* What is expected
Restating the data exactly is the whole task.

* Raw data
++++++
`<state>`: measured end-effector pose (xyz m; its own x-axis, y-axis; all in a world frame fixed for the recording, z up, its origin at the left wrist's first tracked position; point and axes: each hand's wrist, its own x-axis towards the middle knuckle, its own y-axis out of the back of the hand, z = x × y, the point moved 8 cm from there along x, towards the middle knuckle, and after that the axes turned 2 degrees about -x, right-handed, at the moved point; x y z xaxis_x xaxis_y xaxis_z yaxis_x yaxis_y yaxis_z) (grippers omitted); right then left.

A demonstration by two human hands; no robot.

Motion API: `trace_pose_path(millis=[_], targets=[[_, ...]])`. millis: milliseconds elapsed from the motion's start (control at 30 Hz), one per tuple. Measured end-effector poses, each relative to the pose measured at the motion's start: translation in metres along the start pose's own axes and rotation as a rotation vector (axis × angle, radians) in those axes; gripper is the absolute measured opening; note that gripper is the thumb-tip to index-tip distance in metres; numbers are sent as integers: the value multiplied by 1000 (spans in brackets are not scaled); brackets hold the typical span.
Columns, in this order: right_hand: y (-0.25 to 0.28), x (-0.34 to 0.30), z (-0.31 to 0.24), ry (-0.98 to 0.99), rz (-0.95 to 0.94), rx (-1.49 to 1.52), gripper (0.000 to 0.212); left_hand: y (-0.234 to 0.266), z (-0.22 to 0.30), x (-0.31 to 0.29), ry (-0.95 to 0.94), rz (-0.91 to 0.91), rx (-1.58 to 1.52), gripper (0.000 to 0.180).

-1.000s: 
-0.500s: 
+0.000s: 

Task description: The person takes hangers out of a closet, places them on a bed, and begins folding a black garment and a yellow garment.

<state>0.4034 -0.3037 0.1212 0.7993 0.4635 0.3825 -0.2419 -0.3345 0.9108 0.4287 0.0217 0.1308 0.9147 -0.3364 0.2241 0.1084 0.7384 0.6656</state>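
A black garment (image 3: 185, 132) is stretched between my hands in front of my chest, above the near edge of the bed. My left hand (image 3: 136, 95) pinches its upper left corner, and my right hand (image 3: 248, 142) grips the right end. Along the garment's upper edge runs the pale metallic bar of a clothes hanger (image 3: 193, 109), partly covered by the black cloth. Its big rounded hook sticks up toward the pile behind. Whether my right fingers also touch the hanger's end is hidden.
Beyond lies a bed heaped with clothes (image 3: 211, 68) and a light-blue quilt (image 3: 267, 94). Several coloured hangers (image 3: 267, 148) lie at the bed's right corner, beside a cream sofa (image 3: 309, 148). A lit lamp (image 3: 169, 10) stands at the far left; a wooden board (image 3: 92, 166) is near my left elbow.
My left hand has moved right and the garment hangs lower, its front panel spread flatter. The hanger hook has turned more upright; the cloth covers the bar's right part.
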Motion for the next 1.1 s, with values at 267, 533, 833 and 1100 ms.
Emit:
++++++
* Task solution
`<state>`: measured end-effector pose (xyz m; its own x-axis, y-axis; all in a world frame fixed for the recording, z up, its origin at the left wrist's first tracked position; point and axes: each hand's wrist, its own x-axis towards the middle knuckle, its own y-axis out of the back of the hand, z = x × y, the point moved 8 cm from there along x, towards the middle knuckle, and after that the axes turned 2 degrees about -x, right-handed, at the moved point; x y z xaxis_x xaxis_y xaxis_z yaxis_x yaxis_y yaxis_z) (grippers omitted); right then left.

A demonstration by two human hands; no robot.

Motion API: `trace_pose_path(millis=[_], targets=[[_, ...]])`. millis: milliseconds elapsed from the motion's start (control at 30 Hz), one per tuple. Measured end-effector poses, each relative to the pose measured at the motion's start: translation in metres along the start pose's own axes and rotation as a rotation vector (axis × angle, radians) in those axes; gripper is the absolute measured opening; note that gripper is the thumb-tip to index-tip distance in metres; numbers are sent as integers: the value multiplied by 1000 (spans in brackets are not scaled); brackets hold the typical span.
Columns, in this order: right_hand: y (-0.25 to 0.28), x (-0.34 to 0.30), z (-0.31 to 0.24), ry (-0.98 to 0.99), rz (-0.95 to 0.94), rx (-1.49 to 1.52), gripper (0.000 to 0.212); left_hand: y (-0.234 to 0.266), z (-0.22 to 0.30), x (-0.31 to 0.29), ry (-0.95 to 0.94), rz (-0.91 to 0.91), rx (-1.58 to 1.52), gripper (0.000 to 0.180).

-1.000s: 
-0.500s: 
+0.000s: 

Task description: The person takes hangers out of a closet, places them on a bed, and begins folding a black garment and a yellow garment.

<state>0.4034 -0.3037 0.1212 0.7993 0.4635 0.3825 -0.2419 -0.3345 0.9108 0.4287 0.0217 0.1308 0.9147 -0.3364 0.2241 0.1084 0.7384 0.6656</state>
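A black garment (image 3: 185, 132) is stretched between my hands in front of my chest, above the near edge of the bed. My left hand (image 3: 136, 95) pinches its upper left corner, and my right hand (image 3: 248, 142) grips the right end. Along the garment's upper edge runs the pale metallic bar of a clothes hanger (image 3: 193, 109), partly covered by the black cloth. Its big rounded hook sticks up toward the pile behind. Whether my right fingers also touch the hanger's end is hidden.
Beyond lies a bed heaped with clothes (image 3: 211, 68) and a light-blue quilt (image 3: 267, 94). Several coloured hangers (image 3: 267, 148) lie at the bed's right corner, beside a cream sofa (image 3: 309, 148). A lit lamp (image 3: 169, 10) stands at the far left; a wooden board (image 3: 92, 166) is near my left elbow.
My left hand has moved right and the garment hangs lower, its front panel spread flatter. The hanger hook has turned more upright; the cloth covers the bar's right part.
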Motion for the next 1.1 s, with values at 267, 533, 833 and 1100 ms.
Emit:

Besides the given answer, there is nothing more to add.